Archaic Greek statuette of Hermes holding a goat

From the Charles Ede Instagram Account
August 5, 2021

 

Many of us will take our holidays over the next month or so, looking for a break from our routine (if one has been lucky enough to get into one that is) or at least to go somewhere else, somewhere out of our usual surroundings.

Some will seek the perfect holiday in, say, the fjords of Norway or the fresher air of the cool mountains, others may perhaps look towards Italy, the Roman campagna dotted with ruins for instance. Some adore the heat of the coast around the Mediterranean and will choose to laze on a beach. Whatever our choice it could be said we're looking for some kind of arcadia.

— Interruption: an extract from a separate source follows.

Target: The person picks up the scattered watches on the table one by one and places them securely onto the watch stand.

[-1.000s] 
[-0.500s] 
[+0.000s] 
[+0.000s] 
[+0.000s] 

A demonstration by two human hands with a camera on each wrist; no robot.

Ancient Arcadia, which is where this bronze was most likely made, was an area of Greece in the central Peloponnese, the mythological home of both Hermes and the great god Pan, whose name is also embedded in the word pandemic and panic, and whose nature perhaps may be sensed in the skittish approach some have had to our current situation. Who knows what measures our governments may bring in or what disinformation people may believe?

Today the old gods may seem to hold less currency than 2600 years ago, but they still have potency. Pan is the god I sense most often, maybe when I enter the cover of a forest (that moment of stillness when the outside sounds are strangely silenced, then a deer or bird violently breaks cover), but most particularly I encounter him on a Greek mountainside, where in the blinding light and intense heat a herd of goats, apparently unprovoked, unexpectedly and wildly scatters down the barren slopes, hooves kicking up the dust.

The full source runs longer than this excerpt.